▸ Problem to solve
Nothing but an exact copy is asked for: the lines in the material below from the one with "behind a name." through the one with "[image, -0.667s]", pictures excluded.

▸ Given data
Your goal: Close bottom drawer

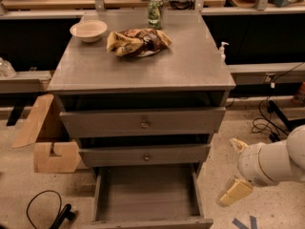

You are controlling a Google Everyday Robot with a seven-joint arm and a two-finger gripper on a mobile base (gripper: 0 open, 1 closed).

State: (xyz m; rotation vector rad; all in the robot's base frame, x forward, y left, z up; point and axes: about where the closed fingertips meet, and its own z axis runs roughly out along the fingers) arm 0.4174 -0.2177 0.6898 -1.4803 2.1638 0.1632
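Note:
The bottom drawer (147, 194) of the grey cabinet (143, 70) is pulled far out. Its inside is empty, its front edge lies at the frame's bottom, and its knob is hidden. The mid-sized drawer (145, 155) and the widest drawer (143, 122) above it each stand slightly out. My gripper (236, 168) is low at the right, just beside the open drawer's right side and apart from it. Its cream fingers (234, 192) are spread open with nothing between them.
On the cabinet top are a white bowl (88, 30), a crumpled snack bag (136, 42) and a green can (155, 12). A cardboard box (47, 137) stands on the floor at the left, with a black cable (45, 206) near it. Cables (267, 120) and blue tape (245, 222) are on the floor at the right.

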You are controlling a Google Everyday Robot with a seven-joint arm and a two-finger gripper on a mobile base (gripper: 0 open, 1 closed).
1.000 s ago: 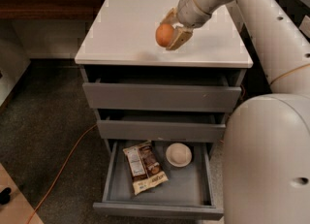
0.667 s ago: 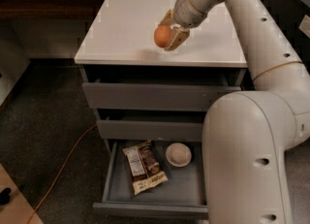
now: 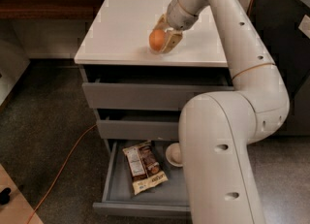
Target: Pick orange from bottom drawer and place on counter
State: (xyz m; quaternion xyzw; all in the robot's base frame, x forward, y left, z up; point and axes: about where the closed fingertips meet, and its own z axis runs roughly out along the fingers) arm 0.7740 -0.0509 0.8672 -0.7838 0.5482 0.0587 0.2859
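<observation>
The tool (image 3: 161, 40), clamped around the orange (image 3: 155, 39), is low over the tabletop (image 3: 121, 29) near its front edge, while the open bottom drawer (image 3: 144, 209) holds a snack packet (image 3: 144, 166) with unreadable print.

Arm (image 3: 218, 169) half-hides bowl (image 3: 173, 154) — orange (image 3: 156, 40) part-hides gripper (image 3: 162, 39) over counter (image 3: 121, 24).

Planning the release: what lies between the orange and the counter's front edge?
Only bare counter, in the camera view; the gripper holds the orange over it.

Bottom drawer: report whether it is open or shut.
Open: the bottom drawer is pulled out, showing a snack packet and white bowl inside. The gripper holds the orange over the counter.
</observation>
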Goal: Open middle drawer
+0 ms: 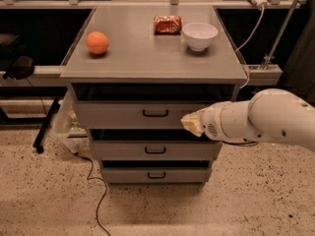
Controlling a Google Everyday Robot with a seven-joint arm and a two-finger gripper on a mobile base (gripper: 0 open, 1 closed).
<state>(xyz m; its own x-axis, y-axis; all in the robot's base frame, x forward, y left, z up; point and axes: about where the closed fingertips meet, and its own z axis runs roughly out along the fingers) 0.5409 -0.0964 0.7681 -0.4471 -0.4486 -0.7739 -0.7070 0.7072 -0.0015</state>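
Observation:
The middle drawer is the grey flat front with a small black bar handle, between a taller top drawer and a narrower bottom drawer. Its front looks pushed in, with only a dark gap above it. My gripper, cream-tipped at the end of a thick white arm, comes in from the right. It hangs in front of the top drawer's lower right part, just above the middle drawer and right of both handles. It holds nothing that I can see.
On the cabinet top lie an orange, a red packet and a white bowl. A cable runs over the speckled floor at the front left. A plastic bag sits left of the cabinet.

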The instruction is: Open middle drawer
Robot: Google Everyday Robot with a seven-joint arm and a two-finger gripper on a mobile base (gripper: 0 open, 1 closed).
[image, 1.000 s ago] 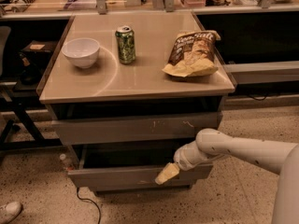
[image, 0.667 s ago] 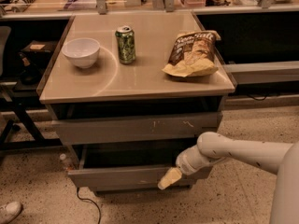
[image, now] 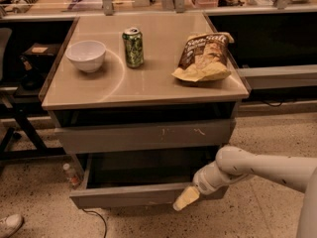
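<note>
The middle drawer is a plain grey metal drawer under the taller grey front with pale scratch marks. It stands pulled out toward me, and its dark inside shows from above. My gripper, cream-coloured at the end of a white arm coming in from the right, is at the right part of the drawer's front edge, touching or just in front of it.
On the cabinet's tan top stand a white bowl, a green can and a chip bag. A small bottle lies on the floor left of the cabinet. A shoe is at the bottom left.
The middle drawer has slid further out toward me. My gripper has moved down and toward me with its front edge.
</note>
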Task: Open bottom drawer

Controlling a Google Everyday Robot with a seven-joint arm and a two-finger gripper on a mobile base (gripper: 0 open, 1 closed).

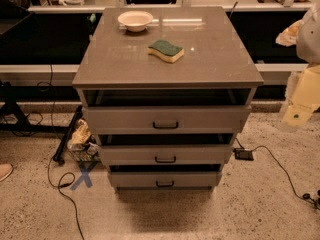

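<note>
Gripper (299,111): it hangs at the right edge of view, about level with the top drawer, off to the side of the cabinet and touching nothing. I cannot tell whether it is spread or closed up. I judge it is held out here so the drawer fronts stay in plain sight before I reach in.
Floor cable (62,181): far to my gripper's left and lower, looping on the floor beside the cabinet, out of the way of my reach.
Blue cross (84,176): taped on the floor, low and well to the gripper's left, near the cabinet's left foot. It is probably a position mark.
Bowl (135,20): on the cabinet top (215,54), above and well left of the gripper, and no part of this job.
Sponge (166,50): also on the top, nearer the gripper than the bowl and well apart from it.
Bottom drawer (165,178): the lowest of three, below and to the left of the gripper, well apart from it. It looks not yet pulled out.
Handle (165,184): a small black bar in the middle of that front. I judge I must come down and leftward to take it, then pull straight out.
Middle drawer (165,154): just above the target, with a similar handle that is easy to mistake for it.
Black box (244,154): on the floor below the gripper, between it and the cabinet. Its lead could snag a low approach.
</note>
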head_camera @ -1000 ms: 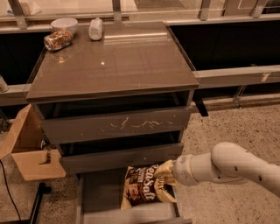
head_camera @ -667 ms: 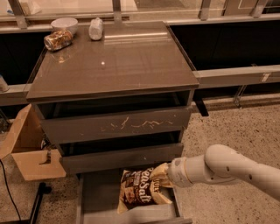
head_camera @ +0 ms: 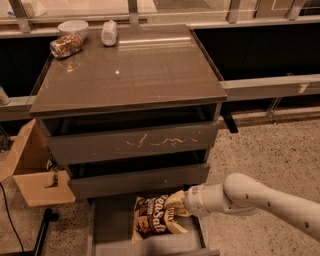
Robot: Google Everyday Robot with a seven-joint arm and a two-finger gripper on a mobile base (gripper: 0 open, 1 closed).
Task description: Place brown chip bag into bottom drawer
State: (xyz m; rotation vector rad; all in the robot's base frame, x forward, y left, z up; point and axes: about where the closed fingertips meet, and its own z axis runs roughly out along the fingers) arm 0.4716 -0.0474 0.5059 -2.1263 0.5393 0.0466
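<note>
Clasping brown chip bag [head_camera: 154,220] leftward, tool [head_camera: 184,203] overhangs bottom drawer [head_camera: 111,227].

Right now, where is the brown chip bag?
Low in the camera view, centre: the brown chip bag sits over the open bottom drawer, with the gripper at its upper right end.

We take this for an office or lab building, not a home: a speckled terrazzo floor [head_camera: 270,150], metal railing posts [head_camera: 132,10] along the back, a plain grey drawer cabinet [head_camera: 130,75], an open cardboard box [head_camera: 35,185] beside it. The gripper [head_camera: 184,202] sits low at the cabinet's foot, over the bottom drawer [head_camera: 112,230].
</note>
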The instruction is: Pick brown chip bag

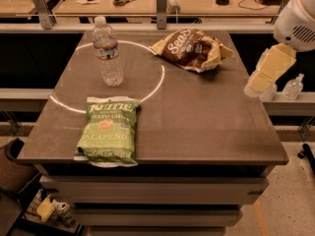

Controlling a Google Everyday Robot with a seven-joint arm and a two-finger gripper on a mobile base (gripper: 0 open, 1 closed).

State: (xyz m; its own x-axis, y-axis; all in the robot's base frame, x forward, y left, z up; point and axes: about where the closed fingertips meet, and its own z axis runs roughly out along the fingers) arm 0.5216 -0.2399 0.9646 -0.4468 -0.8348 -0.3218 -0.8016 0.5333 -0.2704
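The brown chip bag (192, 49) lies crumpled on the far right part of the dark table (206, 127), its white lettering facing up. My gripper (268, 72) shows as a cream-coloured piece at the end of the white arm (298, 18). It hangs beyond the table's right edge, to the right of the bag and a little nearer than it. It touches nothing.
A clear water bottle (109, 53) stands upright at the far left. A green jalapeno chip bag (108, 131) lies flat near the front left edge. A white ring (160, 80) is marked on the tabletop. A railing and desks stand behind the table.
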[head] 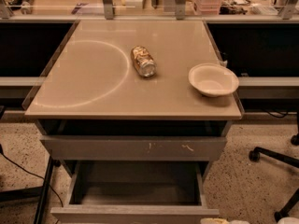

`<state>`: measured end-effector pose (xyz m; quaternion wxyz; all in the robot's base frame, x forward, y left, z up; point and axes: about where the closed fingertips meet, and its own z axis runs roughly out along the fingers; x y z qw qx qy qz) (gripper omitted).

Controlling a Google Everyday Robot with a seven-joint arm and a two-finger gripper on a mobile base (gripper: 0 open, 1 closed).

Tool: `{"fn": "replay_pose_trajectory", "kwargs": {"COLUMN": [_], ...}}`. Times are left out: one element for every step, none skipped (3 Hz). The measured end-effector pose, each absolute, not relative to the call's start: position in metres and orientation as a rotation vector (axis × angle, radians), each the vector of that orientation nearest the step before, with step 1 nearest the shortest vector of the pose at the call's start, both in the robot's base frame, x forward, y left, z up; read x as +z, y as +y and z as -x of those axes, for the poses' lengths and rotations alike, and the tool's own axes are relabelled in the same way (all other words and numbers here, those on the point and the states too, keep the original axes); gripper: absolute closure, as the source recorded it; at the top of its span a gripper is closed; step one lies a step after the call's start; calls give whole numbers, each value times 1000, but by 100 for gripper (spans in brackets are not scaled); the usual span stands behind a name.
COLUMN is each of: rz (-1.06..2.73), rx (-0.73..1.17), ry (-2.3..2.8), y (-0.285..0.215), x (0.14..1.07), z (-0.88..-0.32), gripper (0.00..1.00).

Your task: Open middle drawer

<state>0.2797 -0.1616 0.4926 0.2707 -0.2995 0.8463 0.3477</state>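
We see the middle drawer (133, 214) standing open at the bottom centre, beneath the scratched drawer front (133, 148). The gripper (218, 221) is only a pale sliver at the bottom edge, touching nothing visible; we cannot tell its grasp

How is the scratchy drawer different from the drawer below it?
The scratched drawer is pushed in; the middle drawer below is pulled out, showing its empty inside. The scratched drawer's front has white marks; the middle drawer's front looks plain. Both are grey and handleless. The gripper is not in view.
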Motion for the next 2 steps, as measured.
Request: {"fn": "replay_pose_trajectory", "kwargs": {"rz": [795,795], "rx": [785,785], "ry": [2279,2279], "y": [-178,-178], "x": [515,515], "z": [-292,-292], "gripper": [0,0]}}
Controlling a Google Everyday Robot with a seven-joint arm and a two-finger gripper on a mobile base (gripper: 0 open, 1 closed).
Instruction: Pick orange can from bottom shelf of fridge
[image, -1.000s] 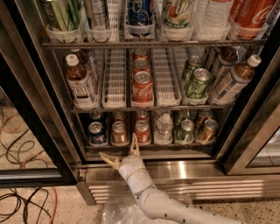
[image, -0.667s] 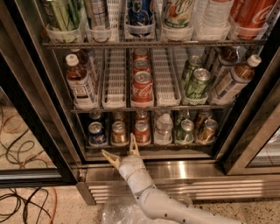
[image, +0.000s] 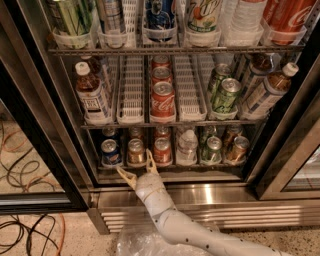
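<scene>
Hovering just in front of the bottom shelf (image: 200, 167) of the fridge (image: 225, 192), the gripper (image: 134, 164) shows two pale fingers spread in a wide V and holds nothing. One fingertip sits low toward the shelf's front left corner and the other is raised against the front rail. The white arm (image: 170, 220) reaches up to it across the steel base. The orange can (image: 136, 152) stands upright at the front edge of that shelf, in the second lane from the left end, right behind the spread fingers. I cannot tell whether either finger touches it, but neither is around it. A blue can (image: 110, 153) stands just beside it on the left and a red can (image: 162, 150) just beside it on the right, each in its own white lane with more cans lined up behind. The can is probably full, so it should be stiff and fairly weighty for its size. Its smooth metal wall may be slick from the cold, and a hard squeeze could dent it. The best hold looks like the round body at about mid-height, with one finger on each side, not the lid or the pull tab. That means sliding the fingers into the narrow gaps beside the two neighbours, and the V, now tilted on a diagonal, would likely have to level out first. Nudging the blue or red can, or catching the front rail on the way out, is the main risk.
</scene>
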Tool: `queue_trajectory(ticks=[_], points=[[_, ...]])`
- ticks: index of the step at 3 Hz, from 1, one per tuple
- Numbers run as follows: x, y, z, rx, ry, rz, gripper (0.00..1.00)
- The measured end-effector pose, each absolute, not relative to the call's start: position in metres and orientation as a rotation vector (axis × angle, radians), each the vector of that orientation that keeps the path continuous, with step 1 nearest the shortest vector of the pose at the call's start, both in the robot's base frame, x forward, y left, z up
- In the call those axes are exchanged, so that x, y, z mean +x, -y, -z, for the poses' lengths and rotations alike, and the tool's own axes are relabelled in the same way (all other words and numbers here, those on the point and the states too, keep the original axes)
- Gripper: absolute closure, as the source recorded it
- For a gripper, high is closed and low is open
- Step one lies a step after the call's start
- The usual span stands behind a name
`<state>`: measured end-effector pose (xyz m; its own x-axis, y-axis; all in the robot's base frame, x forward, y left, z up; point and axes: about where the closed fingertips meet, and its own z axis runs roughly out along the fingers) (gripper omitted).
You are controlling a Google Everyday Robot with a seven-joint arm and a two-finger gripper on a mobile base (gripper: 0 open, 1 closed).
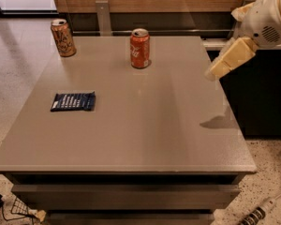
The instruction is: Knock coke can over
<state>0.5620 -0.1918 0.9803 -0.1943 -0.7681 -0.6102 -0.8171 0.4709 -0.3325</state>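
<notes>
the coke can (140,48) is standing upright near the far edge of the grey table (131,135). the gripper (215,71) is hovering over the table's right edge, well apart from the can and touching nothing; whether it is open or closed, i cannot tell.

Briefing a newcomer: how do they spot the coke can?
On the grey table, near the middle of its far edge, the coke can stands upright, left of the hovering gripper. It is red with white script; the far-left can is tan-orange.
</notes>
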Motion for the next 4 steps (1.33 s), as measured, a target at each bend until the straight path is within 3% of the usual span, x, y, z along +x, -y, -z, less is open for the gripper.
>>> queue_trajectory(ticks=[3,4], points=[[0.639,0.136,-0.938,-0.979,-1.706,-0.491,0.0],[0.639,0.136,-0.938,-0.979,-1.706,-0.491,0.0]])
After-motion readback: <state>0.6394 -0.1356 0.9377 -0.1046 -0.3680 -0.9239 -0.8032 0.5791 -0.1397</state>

▸ Exercise solution
Tool: `{"fn": "replay_pose_trajectory", "kwargs": {"COLUMN": [_], ...}}`. Times are left out: one element for every step, none skipped (3 Hz). The measured end-effector pose, each absolute, not relative to the call's start: position in metres and orientation as a rotation vector (axis × angle, radians), each the vector of that orientation nearest the step before, with step 1 nearest the shortest vector of the pose at the call's start, both in the robot's base frame, x forward, y left, z up; read x as +z, y as +y and z as -x of those axes, for the poses' lengths and rotations alike, and the tool's own axes are relabelled in the same way (all other words and numbers here, those on the point and the states too, keep the original axes); gripper: absolute closure, as the source recorded it; at the top of its span a gripper is closed; step one lies a step after the call's start; calls give whole numbers, each value times 1000, but by 100 for gripper (spans in brackets are not scaled); the usual span stands behind a name.
COLUMN is each of: rz (-1.06..2.73), rx (-0.73..1.17), ry (-2.3..2.8), y (-0.285..0.215), x (0.14..1.07), z (-0.88..-0.32), gripper (0.00..1.00).

Your task: Open middle drawer

<state>0.2797 -0.1616 0.4926 0.2707 -0.2995 0.8463 0.3477</state>
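We see the middle drawer (133, 214) standing open at the bottom centre, beneath the scratched drawer front (133, 148). The gripper (218, 221) is only a pale sliver at the bottom edge, touching nothing visible; we cannot tell its grasp

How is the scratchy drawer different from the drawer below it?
The scratched drawer is pushed in; the middle drawer below is pulled out, showing its empty inside. The scratched drawer's front has white marks; the middle drawer's front looks plain. Both are grey and handleless. The gripper is not in view.
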Motion for the next 2 steps, as measured.
Request: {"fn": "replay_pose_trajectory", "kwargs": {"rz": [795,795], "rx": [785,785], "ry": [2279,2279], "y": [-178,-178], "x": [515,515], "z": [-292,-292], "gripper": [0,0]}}
Controlling a Google Everyday Robot with a seven-joint arm and a two-finger gripper on a mobile base (gripper: 0 open, 1 closed).
Instruction: Pick orange can from bottom shelf of fridge
[image, -1.000s] 
[image, -0.667s] 

No additional lines are needed for this answer.